Opis
SmartRTTM Reverse Transcriptase to skonstruowana odwrotna transkryptaza MMLV, poprawiająca termostabilność enzymu, redukująca aktywność RNazy H i zdolność syntezy cDNA. Enzym wykazuje również aktywność transferazy końcowej, dodając kilka dodatkowych nukleotydów na koniec zsyntetyzowanego cDNA. W połączeniu z modyfikowanym oligo dT primerem na 3' i uniwersalnym oligo SMART na 5', zawierającym sekwencję komplementarną do kwasów nukleinowych na 3' końcu cDNA pierwszego łańcucha, SmartRTTM reverse transcriptase produkuje gotowe do RACE pełne cDNA o pełnej długości.
Cechy Transkryptaza odwrotna MCLAB to jedna z transkryptaz o najwyższej termostabilności z aktywnością transferazy końcowej.
Źródło E. coli
Zastosowanie Transkrypcja odwrotna i synteza gotowego do RACE cDNA pełnej długości
Dostarczane z 5 x bufor syntezy cDNA pierwszego łańcucha
Zalecane warunki przechowywania -20 °C
Definicja jednostki Jednostka jest zdefiniowana jako ilość enzymu, która w ciągu 10 minut przy 37°C wbuduje 1 nmol dTTP w materiał nierozpuszczalny w kwasie, używając poli(A):oligo(dT) jako matrycy:prymera.
Warunki wysyłki Suchy lód
Protokół użytkownika Dla gotowego do RACE pierwszego łańcucha cDNA Połącz następujące składniki w osobnych probówkach PCR o pojemności 0,2 ml (20 µl reakcji): 1–9 µl próbki RNA 1 µl 5’ SMART Uniwersalny Primer 1 µl primer oligo dT 1 µl dNTP Dodaj wodę destylowaną do objętości końcowej 12 µl dla każdej reakcji. Inkubuj probówki w 65°C przez 5 min. Schłodź probówki na lodzie przez 3 min. Dodaj do każdej probówki reakcyjnej: 4 µl buforu pierwszego łańcucha 5X 1 µl DTT (20 mM) 2 µl mieszaniny dNTP (10 mM) 2 µl SmartRT odwrotnej transkryptazy Inkubuj probówki: 50°C przez 1,5 godz. 85°C przez 5 min.

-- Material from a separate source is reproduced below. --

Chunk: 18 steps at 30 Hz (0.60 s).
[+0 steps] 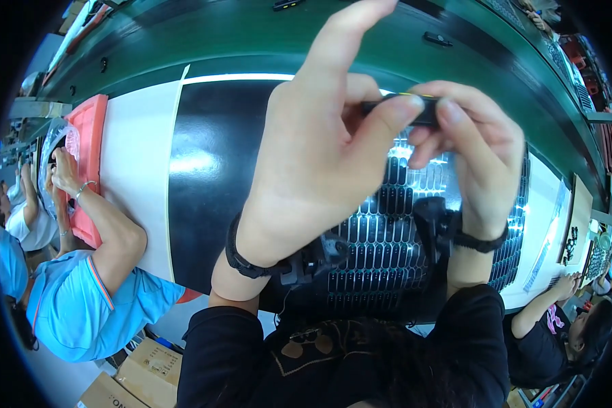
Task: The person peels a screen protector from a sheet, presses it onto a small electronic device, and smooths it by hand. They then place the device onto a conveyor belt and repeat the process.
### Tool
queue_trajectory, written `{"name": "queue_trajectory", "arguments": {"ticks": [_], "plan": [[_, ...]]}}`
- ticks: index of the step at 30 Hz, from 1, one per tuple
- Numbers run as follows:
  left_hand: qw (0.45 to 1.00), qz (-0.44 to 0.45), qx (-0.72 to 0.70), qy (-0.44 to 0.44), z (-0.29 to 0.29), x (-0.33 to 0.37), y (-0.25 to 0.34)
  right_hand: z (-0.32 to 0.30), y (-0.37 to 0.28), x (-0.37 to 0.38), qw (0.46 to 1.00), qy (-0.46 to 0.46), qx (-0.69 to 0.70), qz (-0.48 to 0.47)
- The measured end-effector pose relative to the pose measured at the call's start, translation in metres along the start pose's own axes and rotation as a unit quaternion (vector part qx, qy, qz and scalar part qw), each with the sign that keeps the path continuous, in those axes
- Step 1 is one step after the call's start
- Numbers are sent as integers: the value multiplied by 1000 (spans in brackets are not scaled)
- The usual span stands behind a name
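A small black oblong piece (427,117) with a thin yellow line along its top edge is pinched between my two hands, above the far part of the worktop. My left hand (313,149) is closed on one end, thumb flat on the piece and the index finger sticking up. At the other end my right hand (486,139) grips it between thumb and fingers. Below them lies a clear slotted tray (387,234) with rows of elongated pockets, many with dark pieces in them. My hands hide part of the tray, and the piece's exact kind does not show.
A black mat (207,197) covers the worktop left of the tray. Beyond runs a green conveyor belt (238,47) carrying small black pieces (438,39). A co-worker in blue (102,299) works at a red tray (88,136); another person (547,326) sits right. Cardboard boxes (149,367) stand lower left.
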State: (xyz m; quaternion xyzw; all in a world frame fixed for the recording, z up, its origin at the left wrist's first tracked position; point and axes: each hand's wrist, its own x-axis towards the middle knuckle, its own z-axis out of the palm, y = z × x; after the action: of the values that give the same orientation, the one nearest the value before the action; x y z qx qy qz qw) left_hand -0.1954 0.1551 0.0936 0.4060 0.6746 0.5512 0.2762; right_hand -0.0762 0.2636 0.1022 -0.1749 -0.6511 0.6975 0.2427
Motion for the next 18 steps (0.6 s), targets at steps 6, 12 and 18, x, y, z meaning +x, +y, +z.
{"name": "queue_trajectory", "arguments": {"ticks": [6,12,18], "plan": [[993,63,85,50,1,7,-4,-36,22,47,990,-119,1,69],[955,143,222,138,-12,4,-1,-89,71,119,977,-59,-202,-21],[959,176,188,121,-13,-1,6,-150,94,185,809,38,-585,36]]}}
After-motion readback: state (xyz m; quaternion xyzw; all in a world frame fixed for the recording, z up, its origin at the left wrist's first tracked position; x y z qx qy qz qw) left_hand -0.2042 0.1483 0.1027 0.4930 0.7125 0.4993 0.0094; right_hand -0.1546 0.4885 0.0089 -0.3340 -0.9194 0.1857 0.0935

Dla regularnej syntezy cDNA pierwszego łańcucha
Połącz następujące składniki w osobnych probówkach PCR o pojemności 0,2 ml (20 µl reakcji): 1–10 µl próbki RNA 1 µl primer oligo dT lub primer losowy 1 µl dNTP Dodaj wodę destylowaną do objętości końcowej 12 µl dla każdej reakcji. Inkubuj probówki w 65°C przez 5 min. Schłodź probówki na lodzie przez 3 min. Dodaj do każdej probówki reakcyjnej: 4 µl buforu pierwszego łańcucha 5X 1 µl DTT (20 mM) 2 µl mieszaniny dNTP (10 mM) 2 µl SmartRT odwrotnej transkryptazy Inkubuj probówki: 50°C przez 45 min. 85°C przez 5 min.